# changing into the right bulb



## christanto (Dec 23, 2004)

I have a current USA Satellite(Dual) with Dual Actinic (420nm/460nm) and Dual Daylight (6,700K/10,000K) bulbs. Both are 65 watts and runs 130 watts. I have it over my 20 high gal. and was told the lighting is too strong. I was going to change the Dual Actinic (420nm/460nm) to something else. Any suggestions on what bulbs will do well? I was running the 65 watt dual daylight for awhile, but I feel its too weak for my glosso. 

In the tank, I have glosso, rotala indica/roundofolia, pearlweed, hairgrass, and HC.


----------



## houseofcards (Feb 16, 2005)

I have the same fixture on my 46gallon tank. I am currently only running one bulb for a total fo 96 watts, instead of the full 192. I did change the actinic bulb to a 6700k bulb. 

I think you might be alright with just the one bulb. From what I understand the 10,000k will penerate deeper than the 6700k and you do have a deep tank.

Although I must admit I am not growing hairgrass and gloss. Hairgrass needs alot of light as well. Are you doing co2. You might be able to run both bulbs for about 8 hours a day, but if you don't use co2 you will have a massive algae problem.

Hopefully some of the resident experts will chime in.


----------



## dwhite645 (Jan 9, 2005)

seems ok to me. I have a 28 gal with 1 65W 50/50 and 1 65W 6700k that works great in combo.


----------



## christanto (Dec 23, 2004)

what if I change it to another 65 watts 6,700 DAYLIGHT SUNPAQ bulb? what about a 65W 10,000K DAYLIGHT SUNPAQ bulb? 

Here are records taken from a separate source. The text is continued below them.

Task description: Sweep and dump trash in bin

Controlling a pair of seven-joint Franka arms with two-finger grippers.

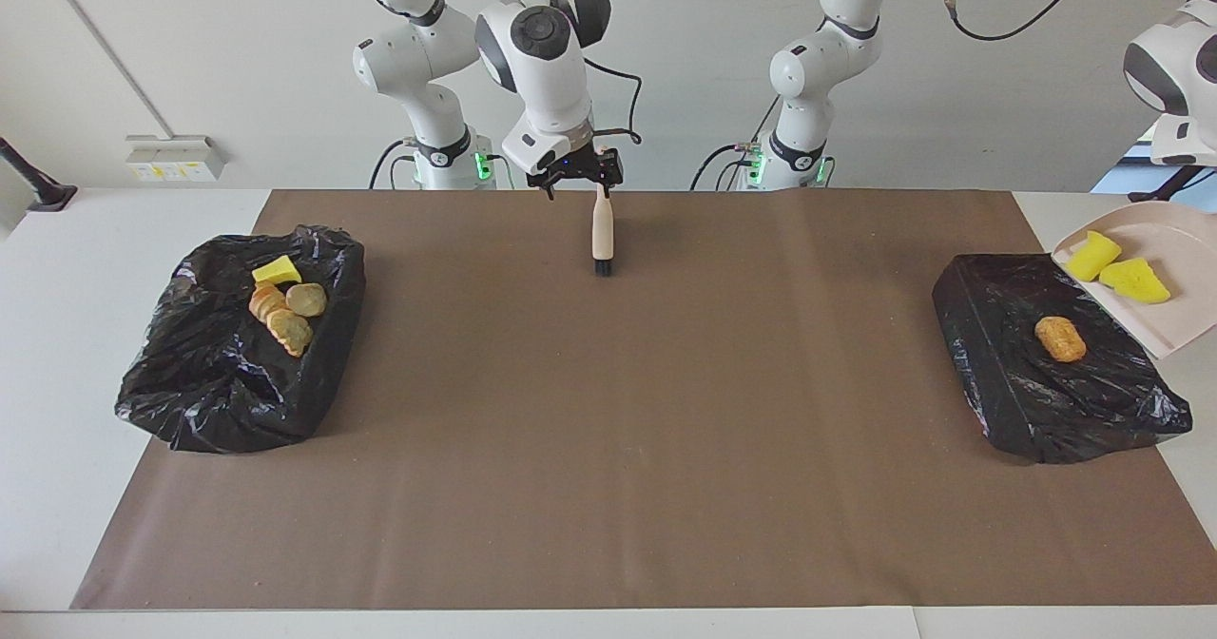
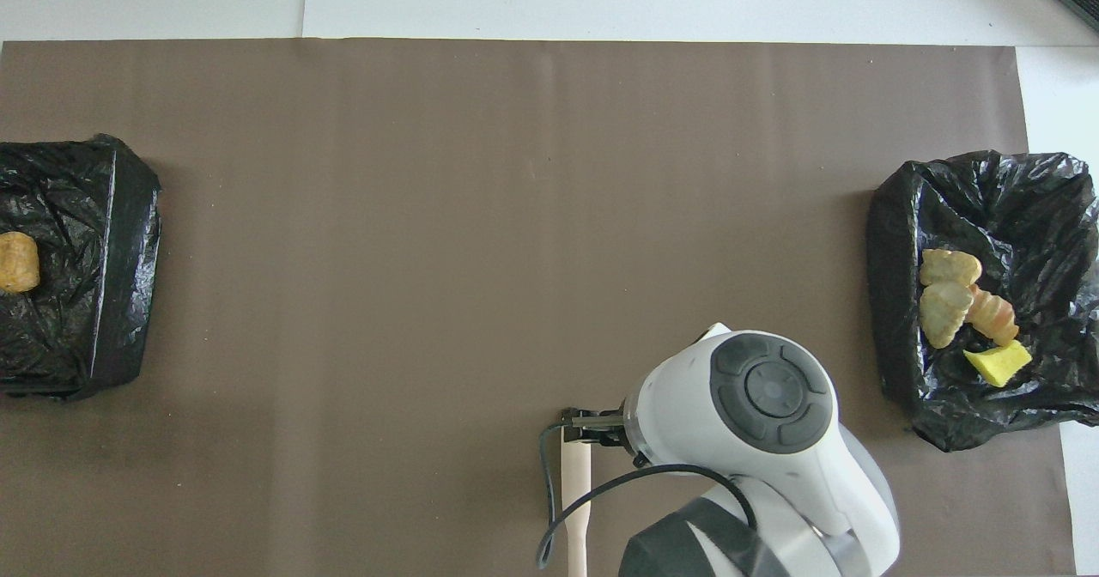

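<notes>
The right gripper (image 1: 575, 175) hangs with its fingers spread wide and nothing between them, over the handle end of the brush (image 1: 602, 232), which lies flat on the brown mat (image 1: 608, 430) near the mat's edge closest to the robots, bristles pointing away from them. The left gripper is out of sight past the frame edge; it is pressed together, and the pale pink dustpan (image 1: 1174, 320) tilts over the black bin bag (image 1: 1008, 401) at the left arm's end of the mat. Two yellow sponge chunks (image 1: 1112, 263) sit on the dustpan. One tan-brown lump (image 1: 1060, 338) lies on that bag. The other black bag (image 1: 219, 382), at the right arm's end, holds a yellow chunk and bread-like lumps (image 1: 285, 311).
</notes>
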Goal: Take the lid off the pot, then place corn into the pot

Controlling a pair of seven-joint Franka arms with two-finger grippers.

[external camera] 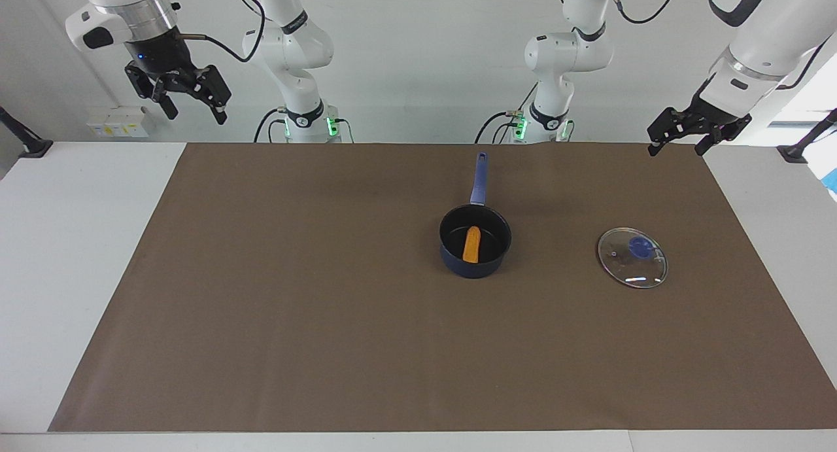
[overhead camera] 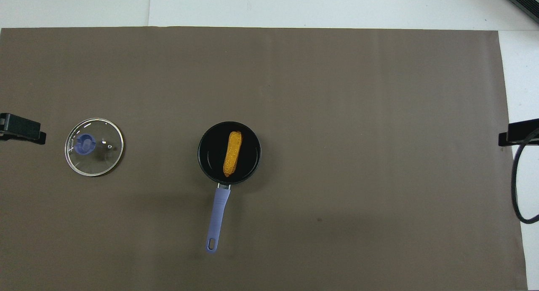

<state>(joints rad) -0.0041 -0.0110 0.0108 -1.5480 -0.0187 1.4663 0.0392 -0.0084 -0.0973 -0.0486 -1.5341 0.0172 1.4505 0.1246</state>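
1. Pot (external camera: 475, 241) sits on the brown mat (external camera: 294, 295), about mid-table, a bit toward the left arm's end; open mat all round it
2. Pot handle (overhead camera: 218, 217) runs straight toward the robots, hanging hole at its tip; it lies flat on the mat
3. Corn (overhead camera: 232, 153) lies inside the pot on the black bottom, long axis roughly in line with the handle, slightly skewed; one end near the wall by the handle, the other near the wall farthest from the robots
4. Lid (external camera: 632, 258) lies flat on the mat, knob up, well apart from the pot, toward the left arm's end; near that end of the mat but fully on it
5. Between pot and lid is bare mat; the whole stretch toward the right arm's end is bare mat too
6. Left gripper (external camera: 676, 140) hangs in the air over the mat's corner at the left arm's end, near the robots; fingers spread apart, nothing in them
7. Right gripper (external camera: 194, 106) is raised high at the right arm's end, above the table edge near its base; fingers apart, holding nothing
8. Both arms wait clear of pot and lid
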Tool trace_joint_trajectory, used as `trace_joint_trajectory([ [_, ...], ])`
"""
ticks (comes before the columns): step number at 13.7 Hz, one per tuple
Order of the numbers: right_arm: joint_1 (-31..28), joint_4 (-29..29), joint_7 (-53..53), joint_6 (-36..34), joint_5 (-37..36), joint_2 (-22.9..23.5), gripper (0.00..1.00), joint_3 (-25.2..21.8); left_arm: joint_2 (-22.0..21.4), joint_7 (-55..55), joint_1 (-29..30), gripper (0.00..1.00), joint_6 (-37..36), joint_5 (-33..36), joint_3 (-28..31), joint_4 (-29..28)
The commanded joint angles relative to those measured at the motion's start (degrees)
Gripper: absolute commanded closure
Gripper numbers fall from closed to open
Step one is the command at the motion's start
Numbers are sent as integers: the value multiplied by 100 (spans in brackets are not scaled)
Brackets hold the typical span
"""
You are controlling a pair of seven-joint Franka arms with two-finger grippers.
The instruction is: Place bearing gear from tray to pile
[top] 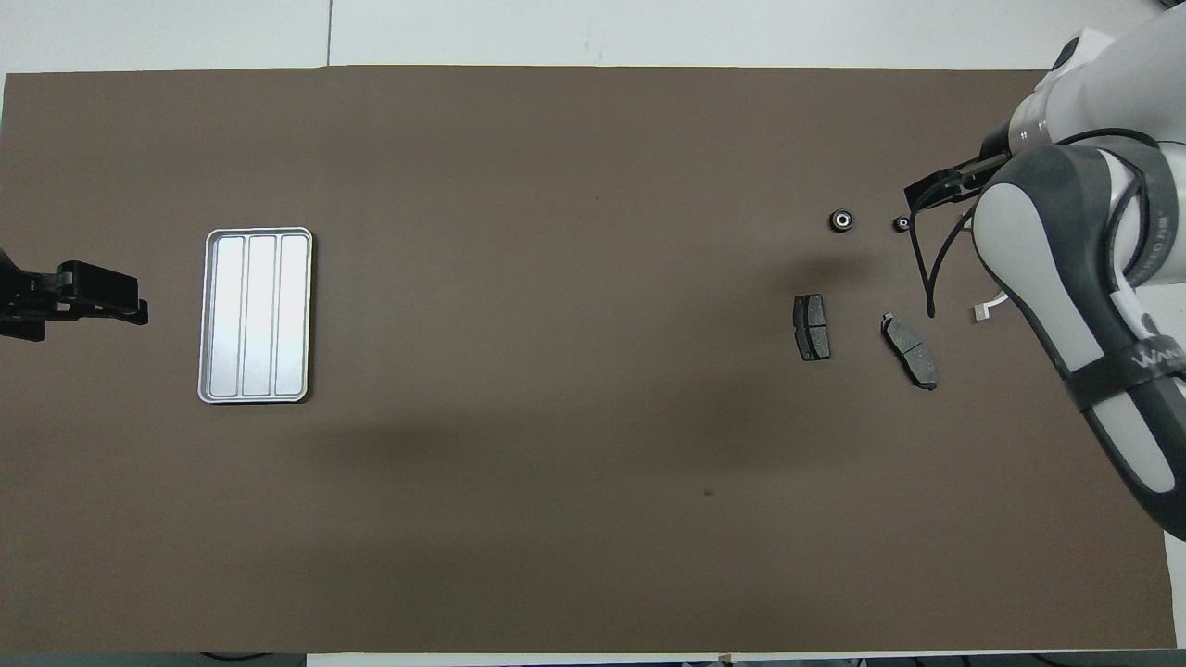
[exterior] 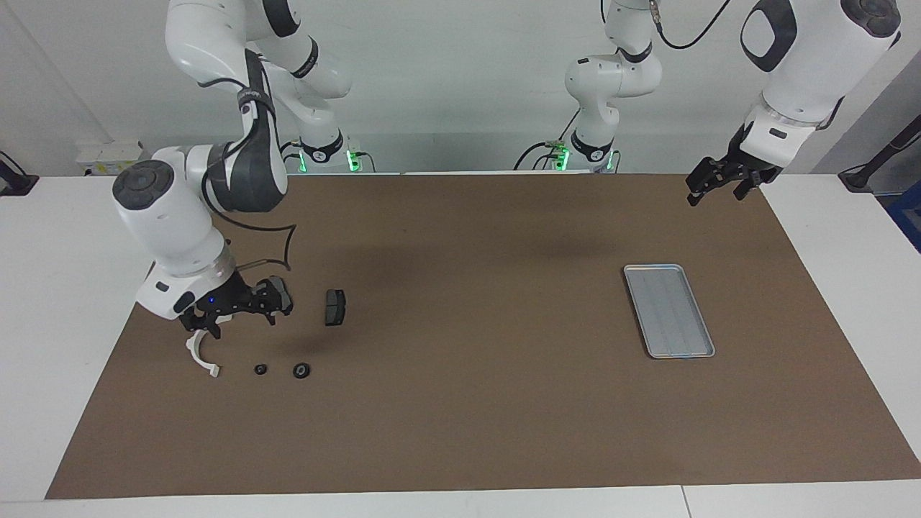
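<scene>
The bearing gear (exterior: 260, 369) (top: 900, 223), a small dark round part, lies on the brown mat in the pile at the right arm's end. Around it lie a white half-ring bracket (exterior: 201, 356), a slightly larger dark round part (exterior: 301, 370) (top: 841, 220) and two dark brake pads (top: 812, 326) (top: 909, 350). My right gripper (exterior: 241, 316) hangs open and empty above the pile, over the bracket. The silver ribbed tray (exterior: 669, 311) (top: 256, 315) holds nothing. My left gripper (exterior: 716, 188) (top: 93, 301) waits open in the air, off the tray's side toward the left arm's end.
The brown mat (exterior: 468, 403) covers most of the white table. The right arm's forearm (top: 1084, 278) hides most of the bracket in the overhead view. A black cable loop (exterior: 277, 248) hangs from that arm over the pile.
</scene>
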Motion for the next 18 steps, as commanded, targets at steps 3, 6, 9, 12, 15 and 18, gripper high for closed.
trace_joint_trajectory([
  [3,589,-101,78,-944,409,-1034,0,-595,-69,13,-50,0,-91,-49,52,-18],
  [6,810,-101,-10,-1130,427,-1500,0,-939,-78,13,-50,0,-100,-49,52,-18],
  [9,819,-22,8,-1411,418,-1791,0,-957,-69,13,-58,0,-100,-49,52,-18],
  [12,984,-22,25,-1648,427,-1958,0,-1167,-69,13,-50,0,-91,-49,52,-18],
  [15,1117,-109,43,-1675,427,-1976,0,-1256,-69,13,-50,0,-100,-49,52,-18],
  [18,1135,-276,183,-1579,427,-1976,0,-1335,-77,13,-50,0,-91,-49,52,-18],
])
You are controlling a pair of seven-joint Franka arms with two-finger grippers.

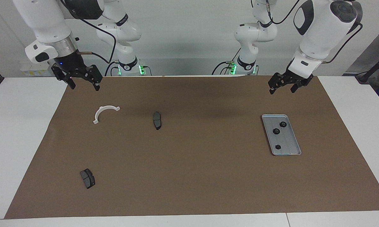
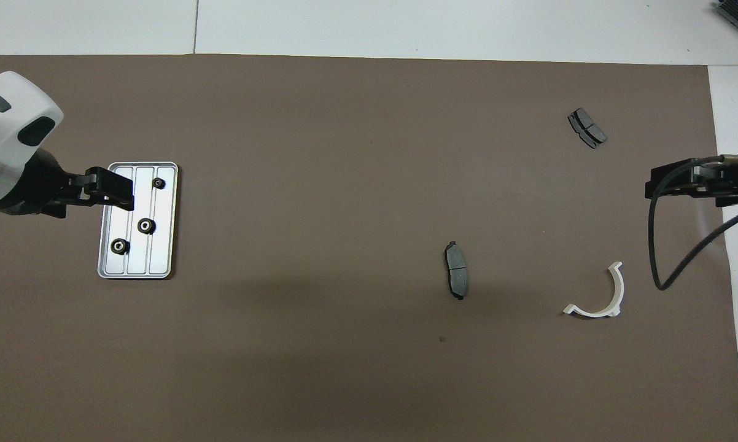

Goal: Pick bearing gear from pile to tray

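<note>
both jaws hang released and empty in the air: the left gripper (image 1: 282, 86) over the brown mat (image 1: 192, 176) at the left arm's end, the right gripper (image 1: 84, 82) over the mat's edge at the right arm's end. three small black bearing gears (image 1: 283, 124) lie in the flat silver-grey metal tray (image 1: 289, 152). farther out toward the right arm's end lies one dark grey curved pad (image 1: 87, 178).

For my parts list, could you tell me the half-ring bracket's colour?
White; the half-ring bracket shows best in the overhead view.
</note>
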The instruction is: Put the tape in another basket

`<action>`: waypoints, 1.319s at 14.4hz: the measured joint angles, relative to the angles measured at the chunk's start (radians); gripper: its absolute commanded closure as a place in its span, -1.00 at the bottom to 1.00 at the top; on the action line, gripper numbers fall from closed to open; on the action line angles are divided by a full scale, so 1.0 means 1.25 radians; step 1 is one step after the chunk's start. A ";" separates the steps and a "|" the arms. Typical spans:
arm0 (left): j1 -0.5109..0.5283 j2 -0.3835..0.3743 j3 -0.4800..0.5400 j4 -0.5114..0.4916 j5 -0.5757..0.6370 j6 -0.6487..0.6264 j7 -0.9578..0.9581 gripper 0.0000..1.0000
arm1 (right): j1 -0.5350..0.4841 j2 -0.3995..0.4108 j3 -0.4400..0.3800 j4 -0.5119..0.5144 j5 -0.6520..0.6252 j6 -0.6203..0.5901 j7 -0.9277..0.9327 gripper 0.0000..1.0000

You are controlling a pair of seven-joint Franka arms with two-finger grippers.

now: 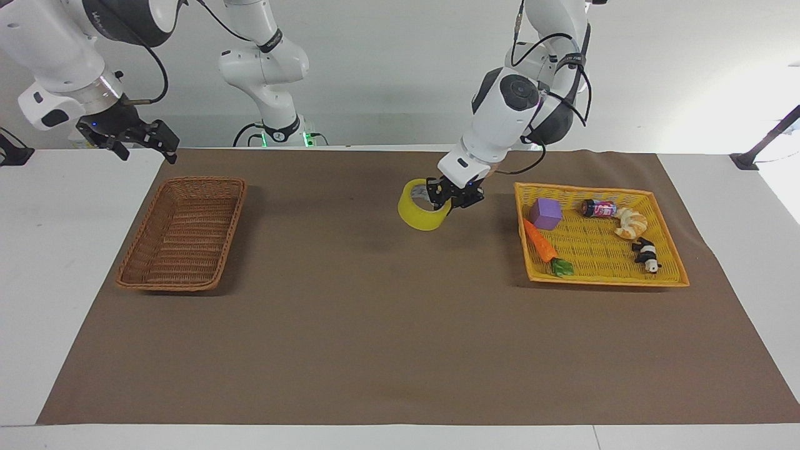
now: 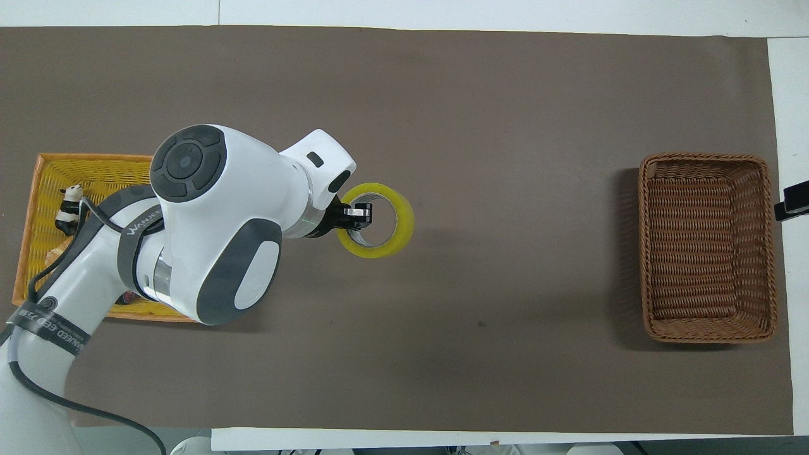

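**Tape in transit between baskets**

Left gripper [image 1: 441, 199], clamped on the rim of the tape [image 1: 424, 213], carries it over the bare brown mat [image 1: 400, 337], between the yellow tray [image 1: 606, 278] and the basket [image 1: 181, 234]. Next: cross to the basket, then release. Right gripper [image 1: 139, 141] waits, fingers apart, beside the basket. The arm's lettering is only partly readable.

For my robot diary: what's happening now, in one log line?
left gripper: shut on tape, over mat | right gripper: open, waiting | basket: no tape
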 measured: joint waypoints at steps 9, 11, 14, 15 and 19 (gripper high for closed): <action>0.000 0.002 0.003 0.001 -0.001 0.000 0.000 0.96 | 0.014 -0.007 0.004 -0.009 0.139 -0.076 -0.109 -0.99; 0.000 0.002 0.003 0.003 -0.001 0.001 0.000 0.96 | 0.019 -0.011 0.008 -0.041 0.258 -0.013 -0.132 -0.99; 0.000 0.002 0.003 0.004 -0.001 0.000 0.000 0.96 | 0.070 -0.010 0.018 -0.122 0.470 0.109 -0.135 -0.99; 0.000 0.002 0.003 0.004 -0.001 0.000 0.000 0.96 | 0.092 -0.006 0.020 -0.152 0.548 0.149 -0.135 -0.99; 0.000 0.002 0.003 0.006 -0.001 0.001 0.000 0.96 | 0.196 0.039 0.022 -0.253 0.829 0.326 -0.152 -0.99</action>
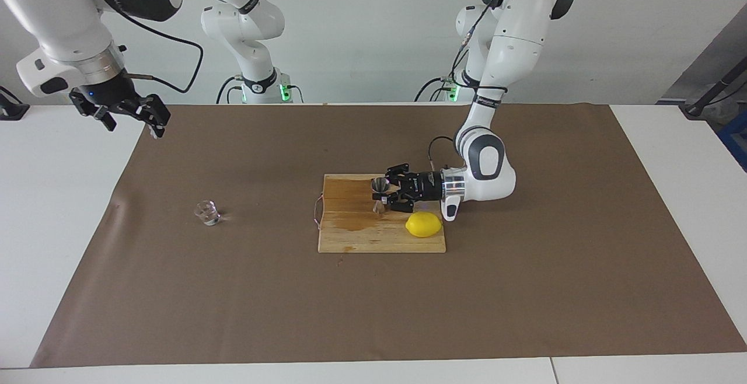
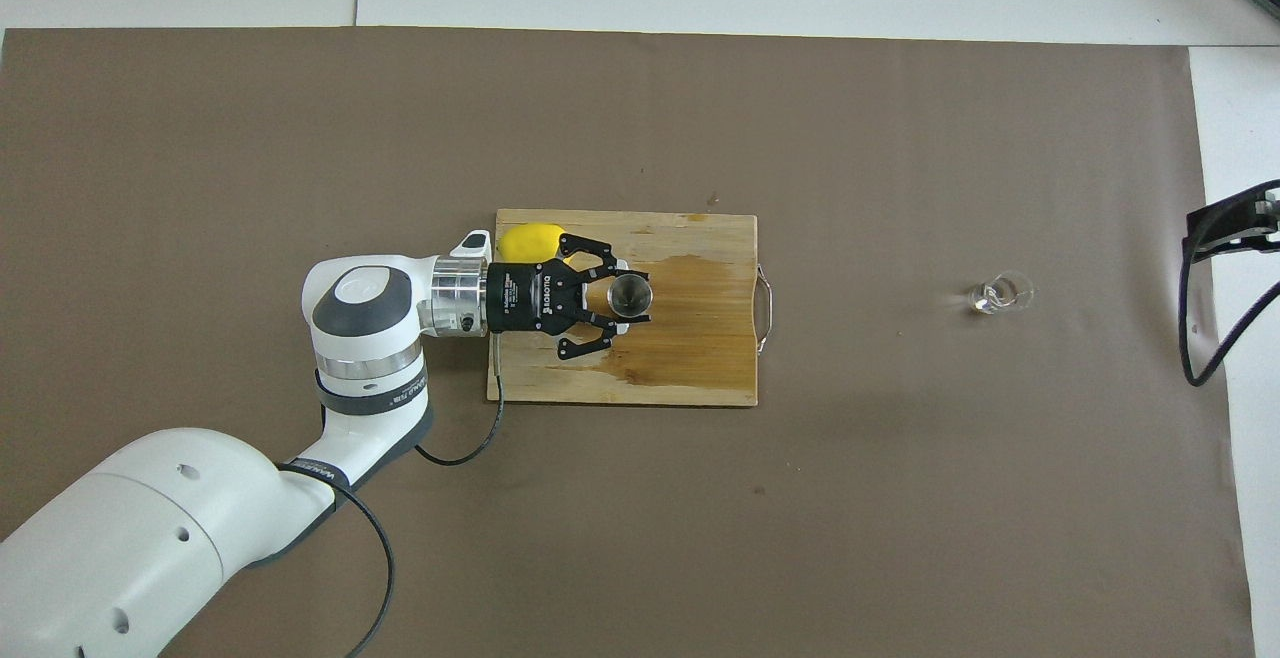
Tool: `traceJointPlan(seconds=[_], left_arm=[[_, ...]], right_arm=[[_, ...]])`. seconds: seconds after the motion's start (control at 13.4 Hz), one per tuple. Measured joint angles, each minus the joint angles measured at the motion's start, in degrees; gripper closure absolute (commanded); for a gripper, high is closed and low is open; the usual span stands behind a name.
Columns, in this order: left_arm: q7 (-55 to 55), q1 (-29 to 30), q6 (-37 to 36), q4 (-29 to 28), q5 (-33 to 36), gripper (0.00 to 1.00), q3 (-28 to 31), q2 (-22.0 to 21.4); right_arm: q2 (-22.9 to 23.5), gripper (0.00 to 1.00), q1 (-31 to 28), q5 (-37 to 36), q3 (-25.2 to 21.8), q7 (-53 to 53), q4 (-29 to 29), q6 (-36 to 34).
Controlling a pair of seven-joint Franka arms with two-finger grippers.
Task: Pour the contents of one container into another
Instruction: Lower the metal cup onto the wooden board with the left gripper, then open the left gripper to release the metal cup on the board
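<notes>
overhead view cuts off the open right hand (image 1: 125, 117); left hand (image 1: 382, 196) grips jigger (image 1: 380, 195).

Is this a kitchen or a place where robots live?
Probably a robot lab, dressed up a bit like a kitchen. Robot arms stand at a plain table covered with brown paper, with cables trailing. The kitchen part is only a cutting board, a lemon and a steel jigger.

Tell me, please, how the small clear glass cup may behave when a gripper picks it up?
The glass cup looks smooth, so probably slippery and breakable if squeezed hard. It seems short with a thick base, so likely stable on the brown mat.
</notes>
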Motion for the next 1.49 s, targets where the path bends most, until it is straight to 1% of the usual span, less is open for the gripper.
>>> traceJointPlan(seconds=[0.07, 0.15, 0.22, 0.3, 0.37, 0.52, 0.6, 0.67, 0.75, 1.49], left_arm=[[0.02, 0.00, 0.00, 0.00, 0.00, 0.62, 0.01, 0.00], [0.03, 0.00, 0.00, 0.01, -0.01, 0.55, 0.01, 0.01], [0.04, 0.00, 0.00, 0.01, -0.01, 0.51, 0.01, 0.01], [0.07, 0.00, 0.00, 0.01, -0.01, 0.39, 0.02, 0.01], [0.08, 0.00, 0.00, 0.04, -0.05, 0.31, 0.02, 0.01], [0.14, 0.00, 0.00, 0.06, -0.08, 0.25, 0.03, 0.01], [0.16, 0.00, 0.00, 0.06, -0.10, 0.13, 0.03, 0.01], [0.16, 0.00, 0.00, 0.07, -0.11, 0.08, 0.04, 0.01], [0.17, 0.00, 0.00, 0.07, -0.18, 0.00, 0.04, 0.01], [0.09, -0.01, -0.05, 0.08, -0.85, 0.00, 0.09, 0.05]], right_arm=[[0.00, 0.00, 0.00, 0.00, 0.00, 0.00, 0.00, 0.00], [0.00, 0.00, 0.00, 0.00, 0.00, 0.00, 0.00, 0.00], [0.00, 0.00, 0.00, -0.01, 0.00, 0.00, 0.00, 0.00], [0.00, 0.00, 0.00, -0.01, 0.00, 0.00, 0.00, 0.00], [0.00, 0.00, 0.00, -0.01, 0.00, 0.00, 0.00, 0.00], [0.00, 0.00, 0.00, -0.01, 0.00, 0.00, 0.00, 0.00], [0.00, 0.00, 0.00, -0.01, 0.00, 0.00, 0.00, 0.00], [0.00, 0.00, 0.00, -0.01, 0.00, 0.00, 0.00, 0.00], [0.00, 0.00, 0.00, -0.01, 0.00, 0.00, 0.00, 0.00], [0.00, 0.00, 0.00, -0.01, 0.00, 0.00, 0.00, 0.00]])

will it make any difference between the two?


----------



## Paul Higashikawa (Mar 18, 2004)

6700K and 10000K will just be the color difference. The first being yellower while the latter being whiter. You'll also shell out more dough for these bulbs. Where do you plan on getting your bulbs? It is kindda tough getting the square pin bulbs nowadays. Just thought I'd bring it up so maybe we all can share some good shopping info.



Paul


----------